Au choc, Nielle avait repris ses sens.
La situation de nos trois naufragés était désespérée, le mât ne pouvait les supporter tous trois. Jouvente soutenait d’une main Nielle que la terreur affolait ; de l’autre, il cherchait son poignard à sa ceinture. Robert avait laissé échapper le sien.
Jouvente trouva son poignard. Chaque vague submergeait le mât ; il fallait en finir, Jouvente leva son arme et se dressa pour frapper.

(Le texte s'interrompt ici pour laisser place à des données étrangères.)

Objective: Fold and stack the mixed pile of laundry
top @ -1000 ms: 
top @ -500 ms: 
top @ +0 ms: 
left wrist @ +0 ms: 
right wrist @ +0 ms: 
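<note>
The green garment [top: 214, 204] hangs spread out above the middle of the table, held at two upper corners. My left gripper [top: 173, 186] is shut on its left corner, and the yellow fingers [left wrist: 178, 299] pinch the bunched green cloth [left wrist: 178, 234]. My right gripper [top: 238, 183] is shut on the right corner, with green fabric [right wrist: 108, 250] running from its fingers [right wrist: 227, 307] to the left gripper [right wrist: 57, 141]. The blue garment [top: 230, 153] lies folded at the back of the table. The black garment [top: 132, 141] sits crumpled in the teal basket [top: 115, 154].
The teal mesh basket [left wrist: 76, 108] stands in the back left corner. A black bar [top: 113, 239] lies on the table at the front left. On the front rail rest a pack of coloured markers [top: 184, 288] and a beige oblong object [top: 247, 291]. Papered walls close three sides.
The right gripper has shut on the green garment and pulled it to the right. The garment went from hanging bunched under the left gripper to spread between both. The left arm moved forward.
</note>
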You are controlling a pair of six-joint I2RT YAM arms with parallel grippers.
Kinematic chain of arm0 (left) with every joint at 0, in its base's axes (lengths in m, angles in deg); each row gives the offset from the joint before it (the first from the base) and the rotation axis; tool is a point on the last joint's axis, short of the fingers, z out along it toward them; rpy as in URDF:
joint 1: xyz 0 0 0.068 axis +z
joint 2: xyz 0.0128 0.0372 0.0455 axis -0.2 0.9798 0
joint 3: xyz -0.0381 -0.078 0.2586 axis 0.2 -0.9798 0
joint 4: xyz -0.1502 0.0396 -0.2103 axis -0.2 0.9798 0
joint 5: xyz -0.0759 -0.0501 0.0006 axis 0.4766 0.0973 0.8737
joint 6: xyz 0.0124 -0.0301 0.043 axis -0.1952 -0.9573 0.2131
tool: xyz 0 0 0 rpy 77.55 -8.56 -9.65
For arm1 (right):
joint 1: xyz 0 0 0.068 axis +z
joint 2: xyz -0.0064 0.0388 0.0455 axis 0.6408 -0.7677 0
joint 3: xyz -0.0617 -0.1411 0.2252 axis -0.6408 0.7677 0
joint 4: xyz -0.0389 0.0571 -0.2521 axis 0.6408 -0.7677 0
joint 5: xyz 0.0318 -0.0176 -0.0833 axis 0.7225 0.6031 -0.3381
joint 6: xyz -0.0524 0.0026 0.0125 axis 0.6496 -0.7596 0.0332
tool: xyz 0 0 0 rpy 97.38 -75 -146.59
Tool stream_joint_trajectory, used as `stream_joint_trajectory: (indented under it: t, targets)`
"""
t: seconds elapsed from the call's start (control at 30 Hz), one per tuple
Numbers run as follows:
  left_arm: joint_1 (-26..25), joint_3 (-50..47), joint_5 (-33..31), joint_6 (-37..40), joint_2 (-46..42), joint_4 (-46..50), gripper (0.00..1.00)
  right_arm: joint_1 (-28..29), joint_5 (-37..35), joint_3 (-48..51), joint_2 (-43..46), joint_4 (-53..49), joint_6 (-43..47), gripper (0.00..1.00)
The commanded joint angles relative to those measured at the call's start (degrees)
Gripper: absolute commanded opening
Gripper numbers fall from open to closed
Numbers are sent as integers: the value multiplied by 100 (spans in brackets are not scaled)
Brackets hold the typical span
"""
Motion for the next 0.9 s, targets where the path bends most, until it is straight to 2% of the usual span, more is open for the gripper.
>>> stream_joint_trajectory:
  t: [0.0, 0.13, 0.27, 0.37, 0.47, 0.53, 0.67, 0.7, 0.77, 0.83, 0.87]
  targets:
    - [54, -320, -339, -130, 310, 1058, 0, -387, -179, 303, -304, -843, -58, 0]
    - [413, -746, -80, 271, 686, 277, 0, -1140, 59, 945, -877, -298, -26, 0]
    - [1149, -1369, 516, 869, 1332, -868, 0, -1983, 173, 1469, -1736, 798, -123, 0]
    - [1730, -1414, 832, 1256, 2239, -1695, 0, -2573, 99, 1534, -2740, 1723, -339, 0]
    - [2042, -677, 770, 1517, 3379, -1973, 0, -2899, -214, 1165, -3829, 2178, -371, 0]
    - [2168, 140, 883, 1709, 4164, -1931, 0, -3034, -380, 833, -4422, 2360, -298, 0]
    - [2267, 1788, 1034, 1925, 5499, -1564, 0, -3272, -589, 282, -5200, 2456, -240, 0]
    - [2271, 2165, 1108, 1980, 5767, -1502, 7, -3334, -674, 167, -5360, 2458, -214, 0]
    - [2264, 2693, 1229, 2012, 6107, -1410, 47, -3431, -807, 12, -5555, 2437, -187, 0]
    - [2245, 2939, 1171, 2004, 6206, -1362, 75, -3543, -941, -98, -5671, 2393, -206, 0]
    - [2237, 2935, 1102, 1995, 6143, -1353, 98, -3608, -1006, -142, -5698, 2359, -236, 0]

Robert n’essaya point de se défendre, mais il dit avec une résignation pleine de triomphe :
— C’est moi qu’elle aime !
Jouvente retint son bras et se sentit hésiter. L’angoisse du doute déchirait son cœur. Son regard désolé errait de Nielle à Robert. Enfin, il se pencha vers cette dernière.
— Est-ce vrai ? demanda-t-il d’une voix tremblante.
Nielle, à son tour, hésita.
— Il a menti, n’est-ce pas ? s’écria Jouvente dont un espoir passionné réchauffa l’âme ; dis-moi qu’il a menti, Nielle.
Il brandissait de nouveau son poignard.
— Je l’aime ! prononça faiblement la jeune fille.
Jouvente jeta son poignard loin de lui. Il était pâle comme la mort, et ses yeux sans larmes regardaient le ciel.
— Il n’y a place ici que pour deux, murmura-t-il ; monseigneur, faites-la bien heureuse !
Ce disant, il lâcha prise et disparut sous une vague. Le mât, à demi submergé, se releva.
— Jouvente ! Jouvente ! cria Nielle en pleurant.
Le vent apporta un adieu lointain déjà. Puis on n’entendit plus rien que l’assourdissant fracas de la tempête.